— DIRECTIONS —
Pull every line with the word "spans" out of the entries below.
LISTED ENTRIES START
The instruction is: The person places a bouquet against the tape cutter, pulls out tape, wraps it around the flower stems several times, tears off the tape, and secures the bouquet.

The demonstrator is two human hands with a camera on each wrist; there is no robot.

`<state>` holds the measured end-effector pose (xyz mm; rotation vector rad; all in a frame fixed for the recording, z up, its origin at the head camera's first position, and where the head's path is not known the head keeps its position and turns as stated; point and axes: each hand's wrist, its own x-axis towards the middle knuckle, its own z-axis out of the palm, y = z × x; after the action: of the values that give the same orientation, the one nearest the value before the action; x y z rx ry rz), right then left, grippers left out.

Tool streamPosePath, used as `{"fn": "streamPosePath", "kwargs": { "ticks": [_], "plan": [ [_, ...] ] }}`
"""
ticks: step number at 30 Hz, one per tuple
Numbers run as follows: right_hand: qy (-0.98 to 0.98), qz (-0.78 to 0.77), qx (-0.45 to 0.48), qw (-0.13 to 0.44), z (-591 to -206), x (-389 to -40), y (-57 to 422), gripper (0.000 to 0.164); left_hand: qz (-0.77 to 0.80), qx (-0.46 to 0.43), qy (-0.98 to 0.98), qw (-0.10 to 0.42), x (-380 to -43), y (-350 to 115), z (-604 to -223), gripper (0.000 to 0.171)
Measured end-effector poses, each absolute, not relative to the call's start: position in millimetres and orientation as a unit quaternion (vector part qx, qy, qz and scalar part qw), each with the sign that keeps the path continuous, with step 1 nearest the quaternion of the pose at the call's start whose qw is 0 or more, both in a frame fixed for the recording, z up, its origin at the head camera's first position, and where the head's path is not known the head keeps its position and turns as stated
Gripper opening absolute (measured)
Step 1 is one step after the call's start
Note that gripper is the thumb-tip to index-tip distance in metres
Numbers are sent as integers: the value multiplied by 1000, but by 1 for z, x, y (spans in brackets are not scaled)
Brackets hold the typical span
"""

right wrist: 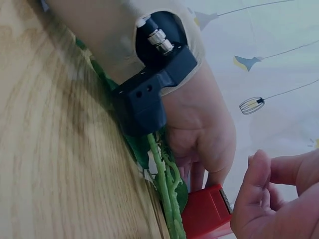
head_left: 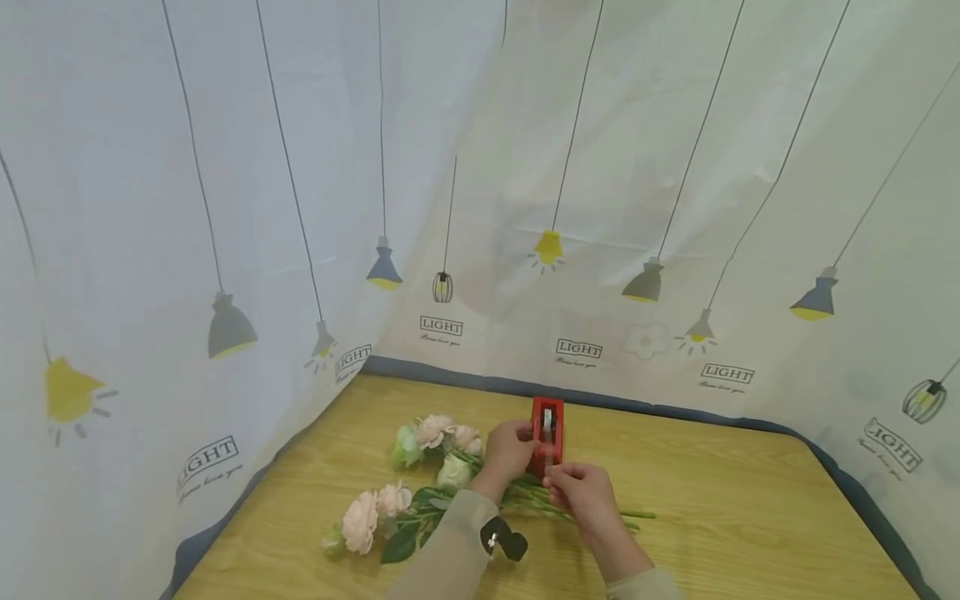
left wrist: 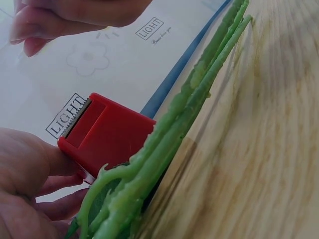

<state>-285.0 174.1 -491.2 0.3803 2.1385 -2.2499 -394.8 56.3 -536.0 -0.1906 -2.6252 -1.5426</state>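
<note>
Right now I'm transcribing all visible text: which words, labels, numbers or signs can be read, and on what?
"LIGHT": boxed, repeated across the white printed sheet.
"love you": script beneath LIGHT, same sheet; the word before it is too blurred.
Red tape dispenser: no readable text.

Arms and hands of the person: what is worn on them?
The left sleeve and right sleeve are pale beige. The left hand and right hand wear no gloves. A black device with a silvery connector sits at the left cuff.
</note>
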Motion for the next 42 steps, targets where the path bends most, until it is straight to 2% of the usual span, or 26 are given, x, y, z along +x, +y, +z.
{"fn": "streamPosePath", "kwargs": {
  "ticks": [25, 42],
  "plan": [
    [711, -692, 122, 23, -508, -266, 169, 13, -501, -57, -862, 52, -395, 57, -538, 19],
    [707, -700, 99, 25, -508, -256, 165, 14, -506, -54, -860, 49, -395, 57, -535, 20]
  ]
}}
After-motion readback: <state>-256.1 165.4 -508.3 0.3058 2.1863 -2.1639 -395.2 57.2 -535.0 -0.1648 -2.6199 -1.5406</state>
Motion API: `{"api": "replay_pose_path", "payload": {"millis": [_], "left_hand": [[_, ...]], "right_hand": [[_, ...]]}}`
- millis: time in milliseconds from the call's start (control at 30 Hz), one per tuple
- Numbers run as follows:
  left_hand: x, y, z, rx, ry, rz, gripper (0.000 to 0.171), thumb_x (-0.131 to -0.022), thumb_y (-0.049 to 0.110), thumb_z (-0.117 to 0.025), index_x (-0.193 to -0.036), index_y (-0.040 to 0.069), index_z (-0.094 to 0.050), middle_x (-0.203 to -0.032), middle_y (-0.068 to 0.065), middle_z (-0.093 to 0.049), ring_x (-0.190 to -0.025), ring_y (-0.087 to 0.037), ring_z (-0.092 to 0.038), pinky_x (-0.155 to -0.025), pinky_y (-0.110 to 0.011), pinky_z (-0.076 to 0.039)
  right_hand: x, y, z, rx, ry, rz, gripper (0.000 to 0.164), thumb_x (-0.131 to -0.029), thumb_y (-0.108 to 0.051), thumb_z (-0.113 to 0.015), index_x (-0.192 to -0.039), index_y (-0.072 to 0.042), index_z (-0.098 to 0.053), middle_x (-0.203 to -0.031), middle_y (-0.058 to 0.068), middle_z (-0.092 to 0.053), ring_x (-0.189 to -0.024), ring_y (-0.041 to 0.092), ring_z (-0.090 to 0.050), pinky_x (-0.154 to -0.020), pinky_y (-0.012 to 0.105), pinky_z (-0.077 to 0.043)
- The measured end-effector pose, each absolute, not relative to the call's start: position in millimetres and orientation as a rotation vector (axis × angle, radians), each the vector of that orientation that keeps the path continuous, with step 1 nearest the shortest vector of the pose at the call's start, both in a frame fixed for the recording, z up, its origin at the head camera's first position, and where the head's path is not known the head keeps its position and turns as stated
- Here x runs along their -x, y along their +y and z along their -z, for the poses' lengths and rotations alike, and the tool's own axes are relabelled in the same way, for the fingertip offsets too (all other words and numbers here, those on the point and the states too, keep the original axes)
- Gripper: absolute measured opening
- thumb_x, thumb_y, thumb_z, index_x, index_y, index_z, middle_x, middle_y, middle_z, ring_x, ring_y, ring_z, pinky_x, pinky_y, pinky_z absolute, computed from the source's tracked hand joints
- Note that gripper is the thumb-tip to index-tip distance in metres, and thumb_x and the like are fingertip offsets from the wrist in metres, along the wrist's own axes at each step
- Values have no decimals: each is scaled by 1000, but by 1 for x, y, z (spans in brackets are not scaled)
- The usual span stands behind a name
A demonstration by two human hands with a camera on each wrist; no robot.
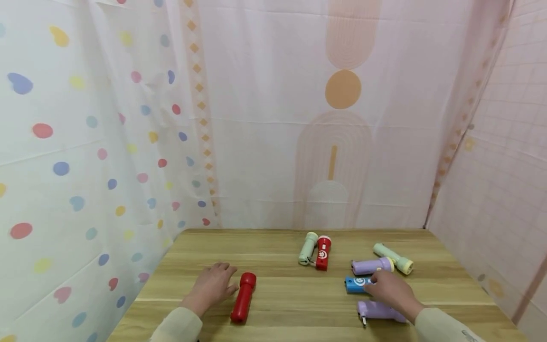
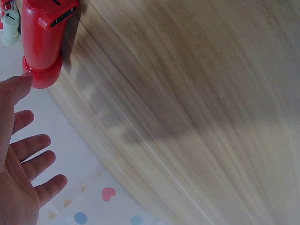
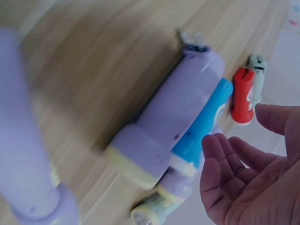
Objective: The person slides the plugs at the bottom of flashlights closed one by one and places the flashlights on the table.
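— Grasping what?
— Nothing with the left hand point(image 1: 213, 286), loosely spread just beside a red flashlight point(image 1: 243, 299), laid flat, presumably for steadiness.
— With the right hand point(image 1: 391, 289)?
— Apparently nothing: bent loosely over a blue flashlight point(image 1: 354, 285) among purple flashlights point(image 1: 368, 267); difficult to judge contact.

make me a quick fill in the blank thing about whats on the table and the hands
1. The flashlight beside the left hand is ____.
2. In the head view, the right hand partly hides a blue flashlight lying between two ____ ones.
3. Toward the back of the table, a red flashlight lies beside a pale ____ one.

Missing words: red; purple; green
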State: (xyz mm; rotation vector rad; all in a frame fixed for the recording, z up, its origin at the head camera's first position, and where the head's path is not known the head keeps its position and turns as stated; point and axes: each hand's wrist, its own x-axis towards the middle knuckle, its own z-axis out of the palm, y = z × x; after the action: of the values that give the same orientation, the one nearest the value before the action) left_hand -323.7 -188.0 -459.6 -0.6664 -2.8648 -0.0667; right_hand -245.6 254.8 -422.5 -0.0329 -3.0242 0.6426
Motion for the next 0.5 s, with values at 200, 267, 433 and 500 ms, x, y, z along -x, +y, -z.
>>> {"api": "replay_pose_path", "payload": {"millis": [200,267,433,500], "left_hand": [[322,-185,460,663,-2868,80,44,-88,36,-74,-117,4,-65,-120,-20,-63,-116,-40,-56,-92,-60,-46],[321,-184,460,663,-2866,88,44,-88,36,-74,-117,5,-65,-120,-19,-63,-116,-40,-56,-93,-60,-45],[318,-184,460,666,-2874,85,44,-88,35,-75,-117,4,-65,-119,-19,-63,-116,-40,-56,-93,-60,-45],[318,-183,460,663,-2881,99,43,-88,34,-75,-117,4,-65,-119,-19,-63,-116,-40,-56,-93,-60,-45]], "right_hand": [[233,279,420,52,-3074,-494,19,-86,-27,-69,-81,-10,-63,-75,2,-58,-66,18,-52,-55,38,-41],[228,287,419,39,-3084,-426,20,-86,-28,-69,-85,-10,-64,-79,3,-61,-69,20,-55,-56,41,-44],[214,306,425,75,-3133,-363,25,-87,-30,-69,-75,-12,-57,-69,0,-53,-62,18,-48,-54,37,-39],[209,314,426,95,-3159,-354,27,-88,-31,-69,-73,-13,-55,-67,-1,-51,-61,17,-47,-53,36,-39]]}}
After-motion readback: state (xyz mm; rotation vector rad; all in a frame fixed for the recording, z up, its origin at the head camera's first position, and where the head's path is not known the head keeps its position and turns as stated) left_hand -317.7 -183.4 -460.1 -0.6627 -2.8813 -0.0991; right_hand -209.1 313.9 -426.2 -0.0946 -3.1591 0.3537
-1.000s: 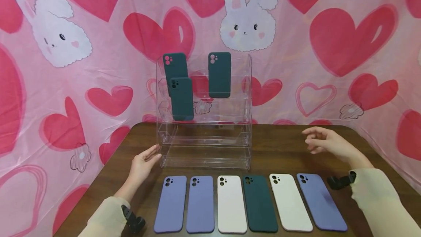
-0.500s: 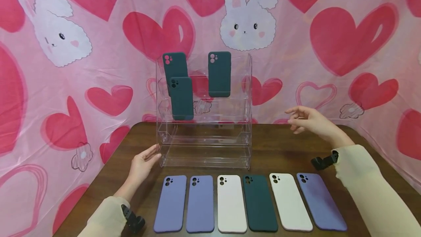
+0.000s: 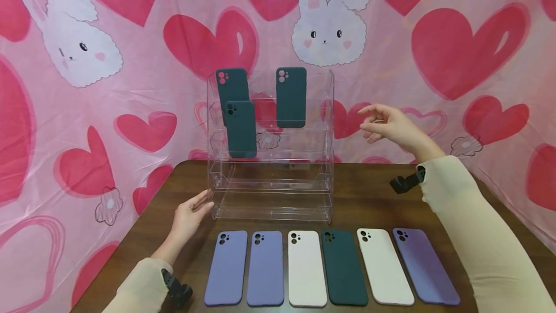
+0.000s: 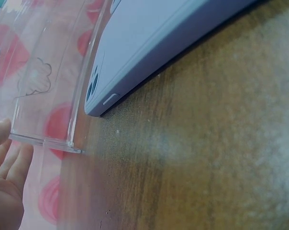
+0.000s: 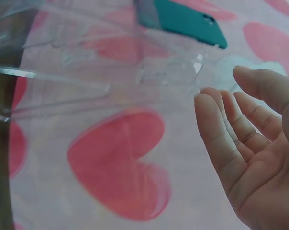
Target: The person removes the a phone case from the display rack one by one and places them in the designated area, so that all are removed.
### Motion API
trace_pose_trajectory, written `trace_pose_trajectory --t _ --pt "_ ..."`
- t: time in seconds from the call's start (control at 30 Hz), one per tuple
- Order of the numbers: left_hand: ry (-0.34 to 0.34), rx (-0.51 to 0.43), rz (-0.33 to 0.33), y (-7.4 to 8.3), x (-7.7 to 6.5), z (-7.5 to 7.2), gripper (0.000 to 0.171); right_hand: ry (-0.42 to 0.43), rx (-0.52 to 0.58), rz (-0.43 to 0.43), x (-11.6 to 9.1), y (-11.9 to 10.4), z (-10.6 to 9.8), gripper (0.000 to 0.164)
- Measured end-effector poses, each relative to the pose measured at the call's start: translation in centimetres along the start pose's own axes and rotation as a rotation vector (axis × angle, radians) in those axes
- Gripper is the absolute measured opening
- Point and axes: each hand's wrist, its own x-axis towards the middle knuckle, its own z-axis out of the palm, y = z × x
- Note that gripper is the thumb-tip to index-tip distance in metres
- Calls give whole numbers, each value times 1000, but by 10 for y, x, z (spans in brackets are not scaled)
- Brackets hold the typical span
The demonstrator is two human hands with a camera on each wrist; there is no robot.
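Note:
A clear acrylic tiered display rack (image 3: 271, 185) stands on the wooden table. Two dark green phone cases (image 3: 231, 83) overlap on its upper left tiers, and another green phone case (image 3: 291, 98) leans at the top, right of centre. My left hand (image 3: 187, 219) holds the rack's left side low down, thumb on one face and fingers on the other; the left wrist view has this hand (image 4: 8, 182) at the clear panel's edge. To the right of the rack, my right hand (image 3: 388, 124) is raised, fingers loosely bent and holding nothing; the right wrist view shows its palm (image 5: 264, 167).
Along the table's front lies a row of phone cases: two lilac cases (image 3: 226, 269) at left, a white case (image 3: 306, 269), a green case (image 3: 346, 269), another white case (image 3: 384, 267) and a lilac case (image 3: 427, 269). A heart-patterned pink cloth (image 3: 143, 71) hangs behind.
My right hand has moved left and up from above the table's right side, closer to the rack. My left hand and the phone cases have stayed where they were.

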Motion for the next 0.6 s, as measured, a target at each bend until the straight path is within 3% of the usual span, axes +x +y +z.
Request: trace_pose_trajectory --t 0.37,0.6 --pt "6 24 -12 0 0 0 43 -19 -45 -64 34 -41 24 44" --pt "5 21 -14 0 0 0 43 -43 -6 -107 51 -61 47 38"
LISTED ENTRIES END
— WORKED SOLUTION —
Numbers are sent as integers: the value multiplied by 1000, but by 1 for z, x, y (spans in brackets are not scaled)
- Values have no decimals: each is scaled by 1000, but by 1 for x, y, z (spans in brackets are not scaled)
- Calls give whole numbers, each value times 1000, but by 10 for y, x, z (spans in brackets are not scaled)

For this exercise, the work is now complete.